Task directions:
Write out the listing again, exactly as it appears below.

Collected data:

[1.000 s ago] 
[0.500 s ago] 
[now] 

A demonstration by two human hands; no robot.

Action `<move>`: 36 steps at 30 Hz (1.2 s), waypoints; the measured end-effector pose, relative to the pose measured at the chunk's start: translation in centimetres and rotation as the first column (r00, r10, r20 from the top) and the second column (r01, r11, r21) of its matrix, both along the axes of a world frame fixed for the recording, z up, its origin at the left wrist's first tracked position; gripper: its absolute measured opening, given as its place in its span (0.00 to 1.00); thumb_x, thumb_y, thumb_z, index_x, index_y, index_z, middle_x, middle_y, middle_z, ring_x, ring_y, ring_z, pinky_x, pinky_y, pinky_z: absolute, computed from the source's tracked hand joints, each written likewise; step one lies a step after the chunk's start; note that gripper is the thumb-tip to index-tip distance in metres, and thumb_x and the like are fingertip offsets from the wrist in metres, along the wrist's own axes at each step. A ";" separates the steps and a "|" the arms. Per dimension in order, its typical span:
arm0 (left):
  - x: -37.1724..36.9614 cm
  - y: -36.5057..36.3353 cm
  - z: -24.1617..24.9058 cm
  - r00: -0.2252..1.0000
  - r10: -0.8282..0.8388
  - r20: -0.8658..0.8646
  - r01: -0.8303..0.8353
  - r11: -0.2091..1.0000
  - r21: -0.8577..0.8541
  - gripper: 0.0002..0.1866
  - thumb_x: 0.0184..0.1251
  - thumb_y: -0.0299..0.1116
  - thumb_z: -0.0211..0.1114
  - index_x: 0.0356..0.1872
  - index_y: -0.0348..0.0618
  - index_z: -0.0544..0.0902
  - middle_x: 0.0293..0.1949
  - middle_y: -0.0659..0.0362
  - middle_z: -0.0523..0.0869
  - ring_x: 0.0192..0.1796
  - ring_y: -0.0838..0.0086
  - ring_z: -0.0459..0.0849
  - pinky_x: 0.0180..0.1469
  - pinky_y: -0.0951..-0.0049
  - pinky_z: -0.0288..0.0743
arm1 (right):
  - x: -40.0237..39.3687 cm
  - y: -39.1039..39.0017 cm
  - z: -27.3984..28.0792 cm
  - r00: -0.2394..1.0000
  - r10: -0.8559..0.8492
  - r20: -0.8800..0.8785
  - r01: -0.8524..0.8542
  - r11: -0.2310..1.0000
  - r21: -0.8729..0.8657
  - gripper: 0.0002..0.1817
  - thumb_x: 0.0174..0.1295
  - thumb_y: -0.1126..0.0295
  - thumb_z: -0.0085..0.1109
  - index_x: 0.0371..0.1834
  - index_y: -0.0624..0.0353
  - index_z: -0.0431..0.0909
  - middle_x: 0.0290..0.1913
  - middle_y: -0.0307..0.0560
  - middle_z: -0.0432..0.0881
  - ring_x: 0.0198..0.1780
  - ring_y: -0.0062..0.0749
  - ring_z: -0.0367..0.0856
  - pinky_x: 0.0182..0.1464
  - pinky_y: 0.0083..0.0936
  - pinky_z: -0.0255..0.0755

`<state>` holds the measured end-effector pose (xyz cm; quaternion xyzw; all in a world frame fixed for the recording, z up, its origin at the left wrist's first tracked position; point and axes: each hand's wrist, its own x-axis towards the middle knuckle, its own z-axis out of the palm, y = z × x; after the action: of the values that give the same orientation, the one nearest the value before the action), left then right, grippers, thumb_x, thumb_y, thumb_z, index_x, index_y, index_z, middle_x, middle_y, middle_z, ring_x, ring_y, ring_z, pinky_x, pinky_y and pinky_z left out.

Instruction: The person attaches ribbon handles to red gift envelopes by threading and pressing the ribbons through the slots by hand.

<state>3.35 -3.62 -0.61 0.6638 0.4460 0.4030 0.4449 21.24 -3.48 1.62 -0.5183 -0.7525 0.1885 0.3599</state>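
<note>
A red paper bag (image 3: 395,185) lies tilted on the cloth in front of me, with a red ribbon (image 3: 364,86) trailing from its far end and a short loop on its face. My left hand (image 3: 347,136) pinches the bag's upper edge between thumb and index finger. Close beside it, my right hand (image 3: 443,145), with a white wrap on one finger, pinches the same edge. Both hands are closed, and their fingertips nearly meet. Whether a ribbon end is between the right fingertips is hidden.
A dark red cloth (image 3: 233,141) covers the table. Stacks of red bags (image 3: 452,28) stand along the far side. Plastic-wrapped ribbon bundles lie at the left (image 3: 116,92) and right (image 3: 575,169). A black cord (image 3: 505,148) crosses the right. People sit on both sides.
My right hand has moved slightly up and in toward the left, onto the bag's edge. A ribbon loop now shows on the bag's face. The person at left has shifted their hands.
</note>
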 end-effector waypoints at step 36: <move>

Task output:
[1.000 s ago] 
[0.500 s ago] 
[now] 

A demonstration by two human hands; no robot.

Action `<move>`: 36 steps at 30 Hz (1.2 s), waypoints; the measured end-effector pose, relative to the pose measured at the chunk's start: translation in centimetres and rotation as the first column (r00, r10, r20 from the top) and the second column (r01, r11, r21) of its matrix, both along the axes of a world frame fixed for the recording, z up, its origin at the left wrist's first tracked position; gripper: its absolute measured opening, given as its place in its span (0.00 to 1.00); thumb_x, thumb_y, thumb_z, index_x, index_y, index_z, middle_x, middle_y, middle_z, ring_x, ring_y, ring_z, pinky_x, pinky_y, pinky_z: absolute, computed from the source's tracked hand joints, each written likewise; step one lies a step after the chunk's start; note that gripper is the thumb-tip to index-tip distance in metres, and thumb_x and the like are fingertip offsets from the wrist in metres, along the wrist's own axes at each step. A ";" separates the steps and a "|" the arms. Per dimension in order, its typical span:
arm0 (left):
  - x: -37.1724..36.9614 cm
  - y: -36.5057..36.3353 cm
  - z: -24.1617..24.9058 cm
  - r00: -0.2252..1.0000
  - r10: -0.8282..0.8388
  - r20: -0.8658..0.8646
  - r01: -0.8303..0.8353
  - r11: -0.2091..1.0000
  - r21: -0.8577..0.8541
  - gripper: 0.0002..0.1866
  - thumb_x: 0.0184..0.1251
  - thumb_y: -0.0299..0.1116
  - thumb_z: -0.0211..0.1114
  - index_x: 0.0356..0.1872
  - index_y: -0.0348..0.0618
  - index_z: -0.0544..0.0902
  - middle_x: 0.0293..0.1949
  - middle_y: -0.0659..0.0362
  - middle_z: -0.0523..0.0869
  - ring_x: 0.0192..0.1796
  - ring_y: -0.0838..0.0086
  - ring_z: -0.0459..0.0849
  - pinky_x: 0.0180..0.1469
  - pinky_y: -0.0951..-0.0049
  - pinky_z: -0.0288..0.0743
arm1 (right):
  - x: -40.0237..39.3687 cm
  - y: -39.1039..39.0017 cm
  - z: -27.3984..28.0792 cm
  - r00: -0.2394..1.0000
  - r10: -0.8559..0.8492
  - r20: -0.8800..0.8785
  - r01: -0.8524..0.8542
  - r11: -0.2310..1.0000
  - r21: -0.8729..0.8657
  - gripper: 0.0002..0.1817
  - thumb_x: 0.0174..0.1295
  - thumb_y: -0.1126..0.0295
  - thumb_z: -0.0085..0.1109
  - index_x: 0.0371..0.1834
  - index_y: -0.0624..0.0353
  - index_z: -0.0431..0.0909
  - middle_x: 0.0290..0.1913
  - middle_y: -0.0307..0.0560
  - middle_z: -0.0432..0.0881
  - ring_x: 0.0198..0.1780
  - ring_y: -0.0062..0.0749
  - ring_z: -0.0367..0.0856
  - pinky_x: 0.0182..0.1464
  - pinky_y: 0.0083..0.0936
  - pinky_z: -0.0255..0.0755

`<state>` holds the measured end-effector pose (xyz cm; quaternion xyzw; all in a world frame fixed for the recording, z up, its origin at the left wrist's first tracked position; point and axes: each hand's wrist, its own x-axis towards the middle knuckle, its own z-axis out of the palm, y = z × x; after the action: of the values that give the same orientation, the one nearest the value before the action), left then right, grippers, thumb_x, thumb_y, thumb_z, index_x, index_y, index_z, middle_x, middle_y, middle_z, ring_x, ring_y, ring_z, pinky_x, pinky_y and pinky_z left out.

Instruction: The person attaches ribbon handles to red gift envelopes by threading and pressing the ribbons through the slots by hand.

<state>3.35 -3.62 -0.61 0.6638 0.4460 0.4030 0.4449 21.24 -3.48 1.62 -0.5183 -0.7525 0.1885 0.3599</state>
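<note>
A red paper bag (image 3: 395,185) lies tilted on the cloth in front of me, with a red ribbon (image 3: 364,86) trailing from its far end and a short loop on its face. My left hand (image 3: 347,136) pinches the bag's upper edge between thumb and index finger. Close beside it, my right hand (image 3: 443,145), with a white wrap on one finger, pinches the same edge. Both hands are closed, and their fingertips nearly meet. Whether a ribbon end is between the right fingertips is hidden.
A dark red cloth (image 3: 233,141) covers the table. Stacks of red bags (image 3: 452,28) stand along the far side. Plastic-wrapped ribbon bundles lie at the left (image 3: 116,92) and right (image 3: 575,169). A black cord (image 3: 505,148) crosses the right. People sit on both sides.
My right hand has moved slightly up and in toward the left, onto the bag's edge. A ribbon loop now shows on the bag's face. The person at left has shifted their hands.
</note>
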 end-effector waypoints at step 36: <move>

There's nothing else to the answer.